Thinking that it's dangerous to talk on mobile when driving suggests that evidence ...
We should be aware that some human languages are using speech components that extensively rely on phonological resemblance, also said opposition, to involve as well logical - actually semantic - relation/variation. This is, two words, let's say "gira" and "kira" with a voiced consonant[g] vs [k], will respectively be meaning "to have" and "to be rich". Obviously, one entitles the other.
The study of the Broca's Area hasn't yet explained all on the language secrets ...
Fascinating article, lucky to find patients to run this experiment on! I actually know someone with a brain tumor that sometimes loses the ability to talk - they can understand things fine but just can't make the words right.
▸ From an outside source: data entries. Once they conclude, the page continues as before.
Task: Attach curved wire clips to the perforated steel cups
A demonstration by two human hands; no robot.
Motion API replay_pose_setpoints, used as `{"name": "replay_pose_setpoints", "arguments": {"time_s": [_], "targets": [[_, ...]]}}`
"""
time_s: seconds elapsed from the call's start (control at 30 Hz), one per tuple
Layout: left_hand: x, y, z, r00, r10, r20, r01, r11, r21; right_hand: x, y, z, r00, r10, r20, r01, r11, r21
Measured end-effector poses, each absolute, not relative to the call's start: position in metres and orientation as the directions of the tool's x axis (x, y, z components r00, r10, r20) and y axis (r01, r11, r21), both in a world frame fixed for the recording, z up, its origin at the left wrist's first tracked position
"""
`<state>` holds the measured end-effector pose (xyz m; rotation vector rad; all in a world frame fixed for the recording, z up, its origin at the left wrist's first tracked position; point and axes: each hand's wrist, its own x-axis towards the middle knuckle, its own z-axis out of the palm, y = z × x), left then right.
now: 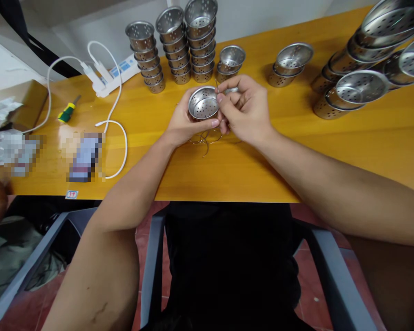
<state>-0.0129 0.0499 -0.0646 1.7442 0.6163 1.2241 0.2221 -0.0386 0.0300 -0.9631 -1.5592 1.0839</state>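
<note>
1 held cup (203,105) | 3 tall ctr-L stks (178,54) | 1 scrdrvr (66,113) | 1 pwr strip (123,72)

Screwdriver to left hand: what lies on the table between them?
White cabling lies on the table between the screwdriver and the left hand, as the head view shows.

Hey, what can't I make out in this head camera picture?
All in the head view:
- The metal cup's underside: hidden by the left hand.
- The thin wire's lower part: covered by the right hand.
- The phone's screen: blurred by pixelation.
- The tall far-right cup stack: cut off by the picture's edge.
</note>
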Motion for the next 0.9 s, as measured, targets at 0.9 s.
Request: {"name": "replay_pose_setpoints", "arguments": {"time_s": [0.9], "targets": [[-0.014, 0.067, -0.073, 0.262, 0.888, 0.378, -0.011, -0.388, 0.921, 0.238, -0.023, 0.025, -0.146, 0.918, 0.368, 0.199, 0.392, -0.898]]}}
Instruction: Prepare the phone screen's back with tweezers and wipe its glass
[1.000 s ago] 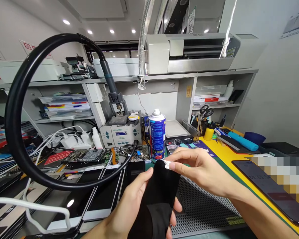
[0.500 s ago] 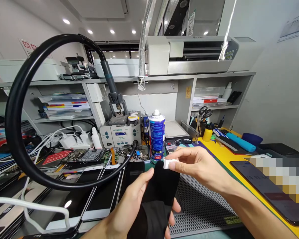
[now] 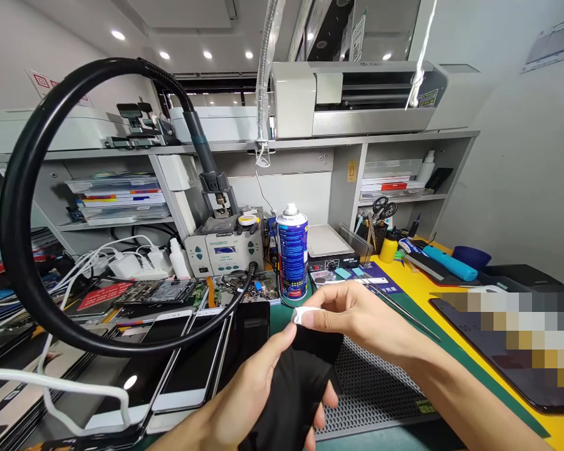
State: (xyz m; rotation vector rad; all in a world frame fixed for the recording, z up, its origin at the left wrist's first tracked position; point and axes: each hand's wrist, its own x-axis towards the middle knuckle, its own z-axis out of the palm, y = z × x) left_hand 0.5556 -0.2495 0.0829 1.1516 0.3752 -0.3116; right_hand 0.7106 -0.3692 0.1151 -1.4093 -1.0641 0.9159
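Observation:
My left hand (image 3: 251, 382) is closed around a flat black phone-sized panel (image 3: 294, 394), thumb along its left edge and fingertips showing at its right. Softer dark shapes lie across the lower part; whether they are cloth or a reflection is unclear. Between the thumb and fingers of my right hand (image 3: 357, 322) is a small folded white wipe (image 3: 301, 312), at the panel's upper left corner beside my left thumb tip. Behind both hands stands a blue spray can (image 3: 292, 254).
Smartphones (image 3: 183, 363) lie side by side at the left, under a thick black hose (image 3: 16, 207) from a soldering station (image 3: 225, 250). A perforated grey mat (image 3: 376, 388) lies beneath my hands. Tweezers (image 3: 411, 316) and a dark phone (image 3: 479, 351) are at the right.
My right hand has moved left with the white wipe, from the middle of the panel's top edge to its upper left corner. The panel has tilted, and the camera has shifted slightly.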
On one occassion they couldn't say numbers, and had to hold up fingers instead, like they understood numbers but couldn't remember the word associated with it.
@Cole: Libet et al used patient's subjective reports of when they became aware of the stimuli, so given the timescales involved, that leaves room for error. And the question of how accurate they are is further complicated by the fact that it takes another fraction of a second for the patients to verbalize their awareness! Assuming accuracy though, the events measured in both studies can be thought of as the brain's output. They both involve some degree of prior cortical processing, so I think that in both cases this is what's reflected in the short delays. Consciousness is always about the "now", but of course we can only ever perceive reality through our brain's construction of it. We don't become aware of events in the outside world when they actually happen, but slightly later, because our perception of them is based on neural processing. How the brain encodes time is certainly intriguing, but I think the answers will elude us for a long time yet.
@CaptainSkellet: Very interesting. This seems to reinforce the old dichotomy between Broca's and Wernicke's areas, but clearly language processing is far more complicated than that. Both areas a likely involved in multiple functions, along with many other areas, and multiple parallel streams of information must converge before a word can be uttered.